A entrada no Hospital das Forças Armadas na manhã de hoje, em Brasília, seria para a realização de exames. A orientação da equipe médica a Bolsonaro foi a de ser internado para que seja descoberta a causa dos soluços apresentados pelo presidente há mais de uma semana.
De acordo com a Secretaria de Comunicação do governo federal, o período de observação médica será de um a dois dias. "O Presidente da República, Jair Bolsonaro, por orientação de sua equipe médica, deu entrada no Hospital das Forças Armadas (HFA), em Brasília, nesta quarta-feira (14) para a realização de exames para investigar a causa dos soluços. Por orientação médica, o presidente ficará sob observação, no período de 24 a 48 horas, não necessariamente no hospital. Ele está animado e passa bem", informou em nota a Secom.

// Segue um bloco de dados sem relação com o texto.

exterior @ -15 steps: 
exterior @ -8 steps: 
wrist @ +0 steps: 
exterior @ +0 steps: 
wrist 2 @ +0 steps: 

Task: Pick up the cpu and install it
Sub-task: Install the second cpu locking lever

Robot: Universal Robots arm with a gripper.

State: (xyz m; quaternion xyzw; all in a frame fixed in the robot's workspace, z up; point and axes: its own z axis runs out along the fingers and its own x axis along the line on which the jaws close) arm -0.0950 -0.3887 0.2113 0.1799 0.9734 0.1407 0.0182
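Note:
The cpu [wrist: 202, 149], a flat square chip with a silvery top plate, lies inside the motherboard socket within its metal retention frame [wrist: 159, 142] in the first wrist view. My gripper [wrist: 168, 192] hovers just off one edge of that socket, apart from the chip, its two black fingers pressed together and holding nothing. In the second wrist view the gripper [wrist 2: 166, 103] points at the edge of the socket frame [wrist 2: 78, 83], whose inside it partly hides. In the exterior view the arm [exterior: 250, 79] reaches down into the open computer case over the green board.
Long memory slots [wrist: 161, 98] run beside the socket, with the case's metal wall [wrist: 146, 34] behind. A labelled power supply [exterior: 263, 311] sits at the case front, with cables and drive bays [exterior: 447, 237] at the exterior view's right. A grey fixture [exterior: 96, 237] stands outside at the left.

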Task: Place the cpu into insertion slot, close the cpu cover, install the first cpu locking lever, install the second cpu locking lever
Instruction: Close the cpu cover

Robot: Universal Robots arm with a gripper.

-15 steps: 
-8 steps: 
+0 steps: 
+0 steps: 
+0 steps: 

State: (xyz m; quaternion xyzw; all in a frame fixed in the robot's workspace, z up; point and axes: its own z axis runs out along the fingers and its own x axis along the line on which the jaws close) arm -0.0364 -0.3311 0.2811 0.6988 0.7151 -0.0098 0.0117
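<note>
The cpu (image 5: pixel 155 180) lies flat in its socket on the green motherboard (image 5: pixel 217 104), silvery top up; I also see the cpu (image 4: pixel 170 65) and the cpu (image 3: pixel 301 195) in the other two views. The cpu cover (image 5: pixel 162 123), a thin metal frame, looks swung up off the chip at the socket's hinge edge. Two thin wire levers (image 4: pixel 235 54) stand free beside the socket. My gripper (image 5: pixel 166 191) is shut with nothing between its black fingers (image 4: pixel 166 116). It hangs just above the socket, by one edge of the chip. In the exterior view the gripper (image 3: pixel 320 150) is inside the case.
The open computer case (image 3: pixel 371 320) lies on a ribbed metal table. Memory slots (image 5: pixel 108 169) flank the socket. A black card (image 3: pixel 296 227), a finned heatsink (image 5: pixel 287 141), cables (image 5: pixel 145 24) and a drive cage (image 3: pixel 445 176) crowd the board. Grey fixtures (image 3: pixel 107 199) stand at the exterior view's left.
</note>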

Com a internação por precaução médica, o Supremo Tribunal Federal (STF) publicou uma nota com o cancelamento da reunião desta quarta-feira, que estava prevista para as 8 horas, com os chefes do Executivo (Bolsonaro), Judiciário (Luiz Fux) e Legislativo (Arthur Lira e Rodrigo Pacheco). "Foi cancelada a reunião entre os presidentes dos Poderes Judiciário, Executivo e Legislativo que aconteceria nesta quarta-feira (14). O encontro será oportunamente reagendado", informa o STF.
Aos apoiadores, Bolsonaro disse na terça-feira (13/7) que estava com problemas para falar. "Eu estou sem voz, pessoal. Se eu começar a falar muito, volta a crise de soluço."